◼ Obamacare may have its problems, including more bugs than you can find in the cornfields of Nebraska, but its legal worries were meant to end after the Supreme Court upheld the individual mandate, the heart of the Affordable Care Act. - Pema Levy/Newsweek
Now, as the technologists charged with making healthcare.gov work report progress, lawyers are re-entering the fray. A little-heard of challenge currently making its way through the court system may represent opponents’ last best hope of, as they are fond of saying, driving a stake through the heart of the law.
It all started in 2011, when Jonathan H. Adler, a conservative law professor at Case Western Reserve University in Ohio, shot an email to his friend Michael Cannon, a health policy expert at the libertarian Cato Institute in Washington, D.C. Adler thought he had spotted an error in Obamacare that could unravel a significant portion of the law.

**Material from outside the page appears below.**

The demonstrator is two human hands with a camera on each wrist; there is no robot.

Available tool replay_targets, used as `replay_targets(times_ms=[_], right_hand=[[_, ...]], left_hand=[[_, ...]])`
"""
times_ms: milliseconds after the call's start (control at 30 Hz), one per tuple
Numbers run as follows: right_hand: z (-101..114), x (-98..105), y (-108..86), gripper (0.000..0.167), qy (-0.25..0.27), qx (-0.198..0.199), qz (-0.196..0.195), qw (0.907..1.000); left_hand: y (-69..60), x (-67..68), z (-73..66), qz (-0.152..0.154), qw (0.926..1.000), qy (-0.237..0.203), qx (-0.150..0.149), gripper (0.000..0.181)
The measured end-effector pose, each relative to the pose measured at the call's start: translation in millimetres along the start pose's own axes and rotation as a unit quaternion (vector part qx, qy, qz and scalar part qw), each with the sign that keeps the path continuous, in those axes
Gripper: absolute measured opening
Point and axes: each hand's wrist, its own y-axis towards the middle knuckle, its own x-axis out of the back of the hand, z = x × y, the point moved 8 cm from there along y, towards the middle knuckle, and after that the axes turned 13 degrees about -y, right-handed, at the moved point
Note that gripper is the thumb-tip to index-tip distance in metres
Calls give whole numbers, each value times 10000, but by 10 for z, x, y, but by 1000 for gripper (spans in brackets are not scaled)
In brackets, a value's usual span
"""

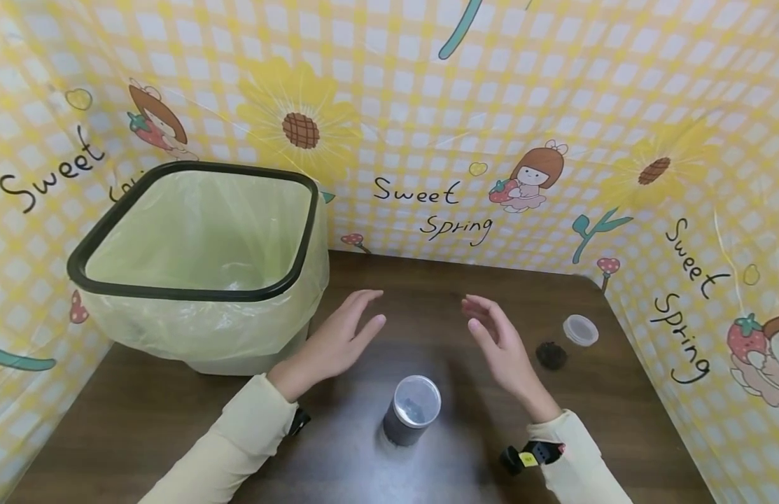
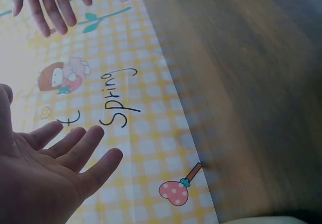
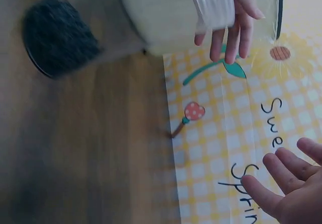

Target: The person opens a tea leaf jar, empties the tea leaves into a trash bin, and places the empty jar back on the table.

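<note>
Left hand (image 1: 332,343) and right hand (image 1: 504,350) are hovering apart, fingers loosely spread, holding nothing. Nearest me, the clear jar (image 1: 403,423) is standing upright on the table (image 1: 414,315), already containing dark material (image 3: 60,38); I am not managing to tell whether its top is covered. Farther off, at right, a dark clump (image 1: 551,355) and a clear plastic lid (image 1: 581,330) are lying outside it, so I am judging the work unfinished. At left, a bag-lined waste bin (image 1: 206,325) is standing open-topped.
</note>
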Motion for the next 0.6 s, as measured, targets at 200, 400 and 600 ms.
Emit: replay_targets(times_ms=[200,400,600], right_hand=[[89,-115,-172,42,181,326,276,9989],[179,-255,-287,46,219,600,625,9960],[236,-367,-396,49,331,823,834,9926]], left_hand=[[-166,25,-62,184,9996,-13,-230,52],[-313,66,-80,300,9991,20,-300,53],[-527,136,-39,384,9984,213,-351,54]])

At issue are the federal subsidies for individuals buying insurance in their state’s health care exchanges. The law stipulates that those subsidies should be allotted for plans purchased “through an Exchange established by the State under Section 1311” (italics added), a reference to the section of the law that establishes state-run exchanges.
Adler wondered: Did the law provide subsidies for only state-run exchanges and not federal ones? The law requires that the federal government step in to create an exchange when a state declines to do so. But does it fail to give subsidies to the residents of those states?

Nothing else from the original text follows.